Com cem “Portas Santas” abertas em todo o país no último Domingo de Páscoa, as Filipinas inauguraram oficialmente o Jubileu dos 500 anos da chegada do cristianismo à nação. O tema escolhido pela Conferência Episcopal é ‘Gifted to Give’ (Dotado de dar) e visa “agradecer a Deus pelo dom da fé que tem sido cultivada nos últimos cinco séculos de uma geração para a outra”, afirmaram os bispos, que também ressaltaram que é necessário agradecer ao Senhor porque os fiéis filipinos, que receberam a graça de conhecer o Evangelho, tornaram-se agora um poderoso motor missionário que envia sacerdotes e leigos ao redor do mundo para apoiar as comunidades eclesiais afetadas pela crise vocacional e pelo secularismo.

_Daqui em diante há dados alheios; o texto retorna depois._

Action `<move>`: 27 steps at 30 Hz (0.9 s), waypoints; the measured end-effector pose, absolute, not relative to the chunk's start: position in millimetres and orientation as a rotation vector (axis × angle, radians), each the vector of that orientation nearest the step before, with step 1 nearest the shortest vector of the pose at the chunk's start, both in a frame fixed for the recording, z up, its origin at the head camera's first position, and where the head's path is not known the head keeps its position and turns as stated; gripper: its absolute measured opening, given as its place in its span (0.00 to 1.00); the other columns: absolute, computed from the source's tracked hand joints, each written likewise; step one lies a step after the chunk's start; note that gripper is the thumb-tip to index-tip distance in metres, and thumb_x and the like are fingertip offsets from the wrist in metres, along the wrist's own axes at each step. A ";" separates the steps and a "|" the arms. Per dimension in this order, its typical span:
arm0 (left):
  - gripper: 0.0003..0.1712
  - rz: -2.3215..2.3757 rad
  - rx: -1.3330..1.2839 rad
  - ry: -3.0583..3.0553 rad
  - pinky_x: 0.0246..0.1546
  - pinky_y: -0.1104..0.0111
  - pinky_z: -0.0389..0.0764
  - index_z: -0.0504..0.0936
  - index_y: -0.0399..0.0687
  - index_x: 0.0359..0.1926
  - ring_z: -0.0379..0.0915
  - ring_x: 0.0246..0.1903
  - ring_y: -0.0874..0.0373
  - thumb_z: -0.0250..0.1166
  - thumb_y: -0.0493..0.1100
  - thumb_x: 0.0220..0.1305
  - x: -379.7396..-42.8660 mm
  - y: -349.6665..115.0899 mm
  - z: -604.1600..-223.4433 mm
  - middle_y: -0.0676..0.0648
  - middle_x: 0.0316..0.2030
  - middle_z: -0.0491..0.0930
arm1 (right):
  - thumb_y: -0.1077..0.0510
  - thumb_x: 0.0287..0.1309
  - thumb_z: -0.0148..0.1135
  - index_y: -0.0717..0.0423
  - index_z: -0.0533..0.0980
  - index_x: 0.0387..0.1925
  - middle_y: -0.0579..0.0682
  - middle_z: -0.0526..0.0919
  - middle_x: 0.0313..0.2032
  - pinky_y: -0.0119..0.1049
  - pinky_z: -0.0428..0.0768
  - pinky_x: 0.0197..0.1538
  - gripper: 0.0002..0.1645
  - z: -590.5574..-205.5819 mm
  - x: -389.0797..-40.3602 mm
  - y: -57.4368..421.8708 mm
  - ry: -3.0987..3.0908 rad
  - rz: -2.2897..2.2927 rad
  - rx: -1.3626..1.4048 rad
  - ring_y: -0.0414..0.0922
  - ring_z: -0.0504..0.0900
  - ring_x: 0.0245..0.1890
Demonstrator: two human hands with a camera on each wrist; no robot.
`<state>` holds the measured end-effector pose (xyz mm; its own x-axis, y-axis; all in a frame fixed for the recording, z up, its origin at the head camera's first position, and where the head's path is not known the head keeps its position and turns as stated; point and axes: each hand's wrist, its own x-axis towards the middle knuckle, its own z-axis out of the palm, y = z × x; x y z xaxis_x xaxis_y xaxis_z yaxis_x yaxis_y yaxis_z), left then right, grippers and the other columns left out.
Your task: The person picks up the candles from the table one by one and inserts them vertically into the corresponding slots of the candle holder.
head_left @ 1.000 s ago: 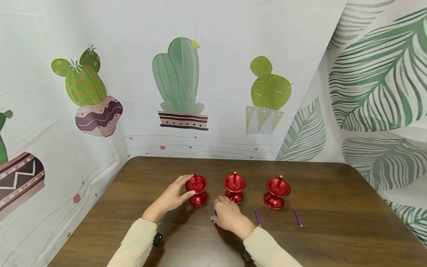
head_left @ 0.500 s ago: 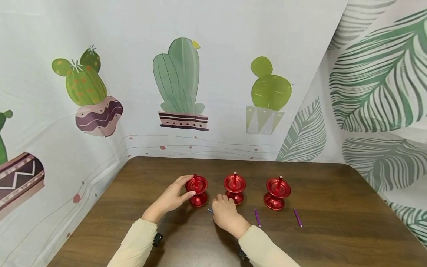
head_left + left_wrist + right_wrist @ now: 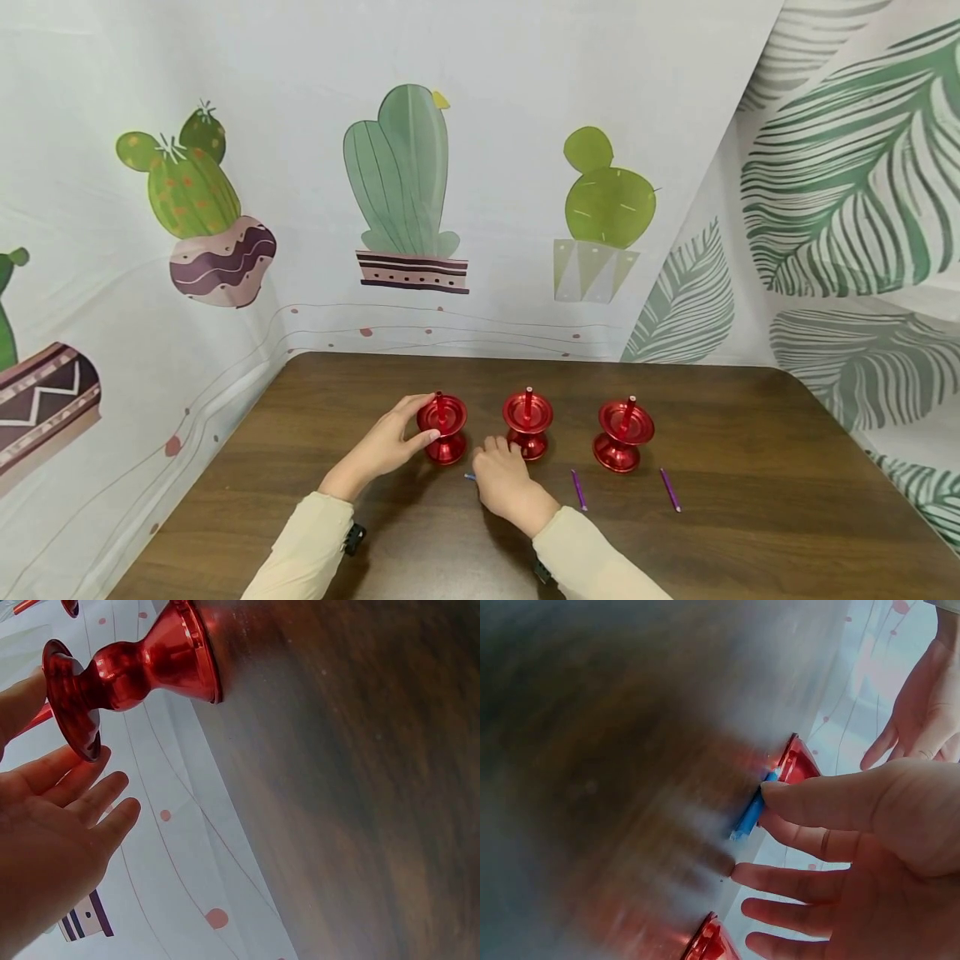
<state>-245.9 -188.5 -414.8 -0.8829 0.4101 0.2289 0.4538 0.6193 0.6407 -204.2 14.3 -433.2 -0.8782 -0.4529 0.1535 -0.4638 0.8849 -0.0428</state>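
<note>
My left hand [image 3: 388, 437] holds the dish rim of the left red candle holder [image 3: 446, 448], thumb in front and fingers behind. This holder stands upright, with a red stem rising from its dish. The left wrist view shows its flared base [image 3: 182, 656] on the tabletop and the last fingers of that hand extended. Between thumb and index finger, my right hand [image 3: 506, 479] pinches a slim blue stick [image 3: 754, 810], low over the wood. Its other fingers are spread. In the head view, most of the stick [image 3: 470, 477] is hidden behind that hand, in front of the middle red candle holder [image 3: 527, 412].
A third red candle holder [image 3: 626, 422] stands to the right. Two slim purple sticks lie in front of the holders: one purple stick [image 3: 579, 490] just right of my right hand, another purple stick [image 3: 670, 490] farther right. Behind the brown table [image 3: 360, 375] hangs a cactus-print cloth [image 3: 510, 183].
My right hand has shifted slightly left and away from me. The blue stick, upright in the head view before, now points left from the hand. My left hand has stayed at its holder.
</note>
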 end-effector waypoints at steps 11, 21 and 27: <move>0.34 -1.098 -0.762 -2.744 0.61 0.49 0.68 0.66 0.36 0.67 0.68 0.61 0.45 0.67 0.41 0.62 -247.6 -189.7 -417.2 0.39 0.62 0.69 | 0.65 0.45 0.71 0.64 0.78 0.44 0.61 0.76 0.50 0.56 0.69 0.60 0.21 -429.6 -200.6 15.9 -2.968 0.121 0.782 0.63 0.69 0.60; 0.33 -1.089 -0.772 -2.722 0.60 0.49 0.68 0.67 0.36 0.66 0.69 0.60 0.44 0.66 0.41 0.62 -248.6 -189.0 -418.8 0.39 0.60 0.70 | 0.68 0.53 0.65 0.56 0.67 0.26 0.48 0.70 0.30 0.42 0.76 0.44 0.14 -395.4 -195.2 34.9 -2.757 0.495 0.946 0.48 0.74 0.38; 0.33 -1.089 -0.769 -2.716 0.60 0.49 0.68 0.67 0.35 0.66 0.68 0.60 0.44 0.66 0.39 0.62 -248.5 -188.5 -418.8 0.38 0.60 0.70 | 0.68 0.62 0.58 0.59 0.68 0.32 0.56 0.76 0.38 0.42 0.78 0.48 0.07 -378.8 -210.1 35.7 -2.654 0.907 1.029 0.51 0.77 0.42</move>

Na Páscoa, o Papa Francisco enviou uma mensagem em vídeo para a ocasião, destacando a grande capacidade dos filipinos de se erguer das muitas dificuldades encontradas em suas vidas, depois evidenciou o “desejo de evangelizar, de alcançar os outros e trazer-lhes a esperança e a alegria do Evangelho”.

Ser uma Igreja em saída

A presença missionária estrangeira no país diminuiu e mudou sua identidade, assumiu outra dimensão. Emanuele Borelli, missionário xaveriano em Manila, explica: “É a dimensão do apoio à Igreja filipina onde, por várias razões, ela não pode estar presente ou tem dificuldades causadas por situações complicadas e particulares”.

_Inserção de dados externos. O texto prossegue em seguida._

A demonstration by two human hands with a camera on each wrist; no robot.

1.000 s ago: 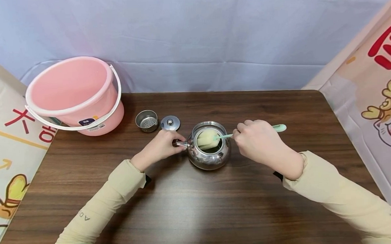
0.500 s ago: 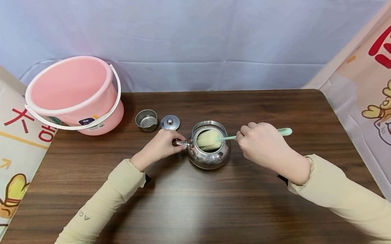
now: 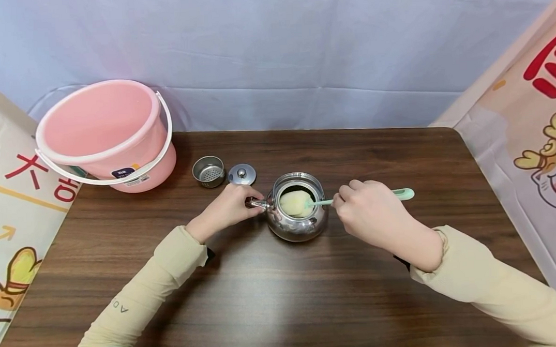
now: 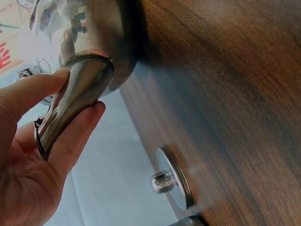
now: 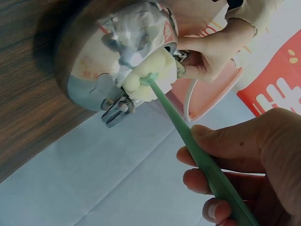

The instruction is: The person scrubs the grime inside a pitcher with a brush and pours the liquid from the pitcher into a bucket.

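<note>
A shiny steel teapot (image 3: 297, 229) stands lidless on the table. My left hand (image 3: 233, 204) pinches its short spout (image 4: 77, 96) between thumb and fingers. With curled fingers, my right hand (image 3: 368, 208) grips the mint-green handle (image 5: 181, 134) of a sponge brush, just right of the pot. The brush's pale yellow sponge head (image 3: 296, 203) sits in the round mouth of the pot, its lower part hidden inside. Behind my left hand lies the pot's steel lid (image 3: 242, 174), knob up. Beside the lid stands a small perforated steel strainer (image 3: 209, 172).
A pink bucket (image 3: 149, 171) with a white handle (image 3: 168, 127) stands at the back left of the brown wooden table (image 3: 284, 308). Pale cloth (image 3: 254, 55) hangs behind the table, and printed sheets (image 3: 533, 147) flank it on both sides.
My right hand has shifted slightly right, then a little nearer, and the sponge head has moved and tilted within the pot's mouth. The left hand and teapot stay in place.
</note>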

Os missionários de outras nações assumiram, com o tempo, um papel exemplar: mostrar que se pode realmente ser uma Igreja em saída: “Estimulamos os fiéis a se tornarem mais missionários, abandonando a tentação de uma Igreja auto-referencial. E, devo dizer, que este zelo está crescendo muito”, acrescenta Padre Borelli.

Contrabandistas da fé

Os filipinos que deixaram seu país em busca de melhores condições de vida levaram seu poder evangelizador aos países de destino: da Europa para os Estados Unidos, passando pelo Japão e Coréia do Sul. “São eles que contribuem para tornar vivas muitas realidades eclesiais do mundo”. Eles são, como disse recentemente o Papa Francisco, verdadeiros contrabandistas da fé”, afirma o Padre Luigi De Giambattista, missionário guaneliano há mais de 20 anos em Manila.

O missionário relata um exemplo emblemático: “Encontrei dois sacerdotes filipinos até mesmo nas remotas Ilhas Salomão. Foi uma descoberta maravilhosa. E é bom pensar que esta riqueza não é composta apenas de Fidei Donum, mas também de padres que cresceram na escola de numerosas congregações religiosas missionárias, algumas das quais nasceram aqui para as necessidades específicas da população”.

Pessoas leigas na primeira fila

Mas as Filipinas ainda precisam de evangelização. Leandro Tesorero, um leigo filipino, membro ativo da realidade eclesial, ressalta o seguinte: “Nas Filipinas, diz-se que muitos receberam os sacramentos, mas poucos foram evangelizados: nem tod non capiscoos estão praticando. E isto só pode ser feito com catequese missionária constante”.

Leandro Tesorero também explica que, nesta frente, os leigos são muito comprometidos: “São eles os ministros extraordinários da Eucaristia, catequistas, animadores e voluntários nas paróquias”. Se em nosso país o número de fiéis está crescendo, o mérito também se deve à ‘missão’ que os leigos realizam”.